* **Prompt**
Retype, word for word, every line of the records below starting at the one that contains "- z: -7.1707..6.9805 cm" and ending at the one that contains "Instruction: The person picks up"; include both of those lines and nothing more.

Exercise data START

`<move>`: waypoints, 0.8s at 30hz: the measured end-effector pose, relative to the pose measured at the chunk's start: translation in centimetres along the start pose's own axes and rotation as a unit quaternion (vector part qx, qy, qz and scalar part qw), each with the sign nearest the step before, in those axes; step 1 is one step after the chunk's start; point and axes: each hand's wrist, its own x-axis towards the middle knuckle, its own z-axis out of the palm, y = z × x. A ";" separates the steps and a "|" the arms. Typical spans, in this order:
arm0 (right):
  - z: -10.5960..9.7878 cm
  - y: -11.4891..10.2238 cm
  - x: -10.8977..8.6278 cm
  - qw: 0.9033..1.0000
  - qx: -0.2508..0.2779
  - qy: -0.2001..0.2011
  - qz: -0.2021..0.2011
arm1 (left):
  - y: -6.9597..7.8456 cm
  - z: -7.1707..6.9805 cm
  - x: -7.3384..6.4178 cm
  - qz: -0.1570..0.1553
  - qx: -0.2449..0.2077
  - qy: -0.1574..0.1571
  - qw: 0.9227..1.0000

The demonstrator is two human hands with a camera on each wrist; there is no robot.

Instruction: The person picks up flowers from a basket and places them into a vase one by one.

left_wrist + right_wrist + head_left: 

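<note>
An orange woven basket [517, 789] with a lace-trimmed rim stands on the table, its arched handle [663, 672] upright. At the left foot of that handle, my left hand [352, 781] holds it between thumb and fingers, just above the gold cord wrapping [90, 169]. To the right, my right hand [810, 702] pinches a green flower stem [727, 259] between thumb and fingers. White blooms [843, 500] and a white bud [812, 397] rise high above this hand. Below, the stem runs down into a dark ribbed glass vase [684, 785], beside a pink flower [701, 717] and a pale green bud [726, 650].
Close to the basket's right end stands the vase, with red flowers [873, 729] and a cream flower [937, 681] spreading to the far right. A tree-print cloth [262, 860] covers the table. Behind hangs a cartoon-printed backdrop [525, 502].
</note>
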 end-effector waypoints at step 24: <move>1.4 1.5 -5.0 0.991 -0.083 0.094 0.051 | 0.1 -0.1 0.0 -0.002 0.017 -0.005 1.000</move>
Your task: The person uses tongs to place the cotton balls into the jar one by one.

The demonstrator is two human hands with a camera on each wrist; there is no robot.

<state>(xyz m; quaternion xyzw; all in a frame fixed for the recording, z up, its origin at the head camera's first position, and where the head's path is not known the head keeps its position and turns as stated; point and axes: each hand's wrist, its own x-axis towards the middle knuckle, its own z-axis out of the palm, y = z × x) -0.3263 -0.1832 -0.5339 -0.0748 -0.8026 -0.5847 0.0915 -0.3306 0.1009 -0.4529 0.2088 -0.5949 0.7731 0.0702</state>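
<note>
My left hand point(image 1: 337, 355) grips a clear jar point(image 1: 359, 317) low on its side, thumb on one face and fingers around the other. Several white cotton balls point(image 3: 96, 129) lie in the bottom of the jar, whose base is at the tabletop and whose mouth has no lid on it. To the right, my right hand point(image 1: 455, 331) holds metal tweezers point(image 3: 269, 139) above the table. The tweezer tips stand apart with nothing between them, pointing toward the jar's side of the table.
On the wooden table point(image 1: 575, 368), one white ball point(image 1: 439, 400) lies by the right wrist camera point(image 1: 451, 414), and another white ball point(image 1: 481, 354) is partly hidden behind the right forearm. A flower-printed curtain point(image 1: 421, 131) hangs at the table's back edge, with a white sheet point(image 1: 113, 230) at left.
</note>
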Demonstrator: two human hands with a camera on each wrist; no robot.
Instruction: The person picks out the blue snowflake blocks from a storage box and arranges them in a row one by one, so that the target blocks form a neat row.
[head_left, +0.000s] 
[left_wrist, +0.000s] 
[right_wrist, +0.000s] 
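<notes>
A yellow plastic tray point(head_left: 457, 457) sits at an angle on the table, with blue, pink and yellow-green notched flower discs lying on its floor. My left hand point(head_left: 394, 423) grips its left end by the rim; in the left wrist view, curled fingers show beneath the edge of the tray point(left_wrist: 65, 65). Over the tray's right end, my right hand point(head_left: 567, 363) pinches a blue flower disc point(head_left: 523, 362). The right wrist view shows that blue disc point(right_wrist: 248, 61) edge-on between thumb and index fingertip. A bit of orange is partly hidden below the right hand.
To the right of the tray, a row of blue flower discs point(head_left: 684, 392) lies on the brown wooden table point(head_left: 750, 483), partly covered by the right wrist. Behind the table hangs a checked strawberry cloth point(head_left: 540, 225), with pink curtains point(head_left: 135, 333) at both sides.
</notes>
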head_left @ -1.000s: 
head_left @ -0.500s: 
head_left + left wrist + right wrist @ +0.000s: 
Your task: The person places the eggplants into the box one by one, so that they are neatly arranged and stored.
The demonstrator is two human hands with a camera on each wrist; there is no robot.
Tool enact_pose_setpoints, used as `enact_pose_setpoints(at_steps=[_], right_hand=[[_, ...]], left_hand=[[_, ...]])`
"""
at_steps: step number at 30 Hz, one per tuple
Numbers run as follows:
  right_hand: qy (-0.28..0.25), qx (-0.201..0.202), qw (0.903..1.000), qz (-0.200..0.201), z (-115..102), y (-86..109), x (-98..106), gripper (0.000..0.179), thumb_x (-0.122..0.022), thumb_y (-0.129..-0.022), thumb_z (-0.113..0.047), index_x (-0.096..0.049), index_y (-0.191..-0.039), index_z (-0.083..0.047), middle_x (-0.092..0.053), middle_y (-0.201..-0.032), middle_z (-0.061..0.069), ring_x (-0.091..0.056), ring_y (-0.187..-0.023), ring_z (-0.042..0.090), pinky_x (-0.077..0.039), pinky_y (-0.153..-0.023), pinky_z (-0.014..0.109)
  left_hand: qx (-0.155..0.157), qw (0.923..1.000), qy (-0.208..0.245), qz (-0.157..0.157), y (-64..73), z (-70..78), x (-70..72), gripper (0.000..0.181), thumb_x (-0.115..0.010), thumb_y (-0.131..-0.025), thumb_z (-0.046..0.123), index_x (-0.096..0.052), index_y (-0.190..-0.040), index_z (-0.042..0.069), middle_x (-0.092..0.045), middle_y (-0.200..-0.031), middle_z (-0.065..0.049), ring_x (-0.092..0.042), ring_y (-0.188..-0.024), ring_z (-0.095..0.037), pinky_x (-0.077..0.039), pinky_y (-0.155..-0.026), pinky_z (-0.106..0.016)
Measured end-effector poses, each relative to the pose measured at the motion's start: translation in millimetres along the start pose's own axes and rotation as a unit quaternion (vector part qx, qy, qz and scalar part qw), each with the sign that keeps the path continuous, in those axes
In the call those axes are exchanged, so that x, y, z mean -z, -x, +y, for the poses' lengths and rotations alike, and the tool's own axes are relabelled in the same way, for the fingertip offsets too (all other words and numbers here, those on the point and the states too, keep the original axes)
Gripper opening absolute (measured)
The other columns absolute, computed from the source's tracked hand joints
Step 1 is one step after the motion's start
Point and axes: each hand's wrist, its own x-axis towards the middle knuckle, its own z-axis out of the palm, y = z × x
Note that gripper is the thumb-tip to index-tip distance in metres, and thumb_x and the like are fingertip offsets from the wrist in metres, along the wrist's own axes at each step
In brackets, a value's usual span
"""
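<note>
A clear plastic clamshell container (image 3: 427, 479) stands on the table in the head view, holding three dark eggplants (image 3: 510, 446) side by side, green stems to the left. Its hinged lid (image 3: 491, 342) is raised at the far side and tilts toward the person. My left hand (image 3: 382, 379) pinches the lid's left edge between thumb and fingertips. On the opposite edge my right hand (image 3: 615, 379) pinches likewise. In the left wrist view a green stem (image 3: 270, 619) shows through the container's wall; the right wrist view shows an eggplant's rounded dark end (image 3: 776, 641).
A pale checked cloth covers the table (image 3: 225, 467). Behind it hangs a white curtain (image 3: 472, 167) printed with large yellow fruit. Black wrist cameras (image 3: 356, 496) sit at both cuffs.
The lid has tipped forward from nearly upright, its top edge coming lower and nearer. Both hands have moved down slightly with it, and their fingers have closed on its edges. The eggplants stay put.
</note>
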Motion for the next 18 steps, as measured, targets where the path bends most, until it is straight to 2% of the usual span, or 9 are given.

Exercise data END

* **Problem solution**
  - z: -7.1707..6.9805 cm
  - x: -7.3384..6.4178 cm
  - qz: -0.1570..0.1553
  - qx: -0.2449..0.2077
  - qy: -0.1574..0.1571
  - qw: 0.9227..1.0000

The demonstrator is two human hands with a camera on each wrist; there is no robot.

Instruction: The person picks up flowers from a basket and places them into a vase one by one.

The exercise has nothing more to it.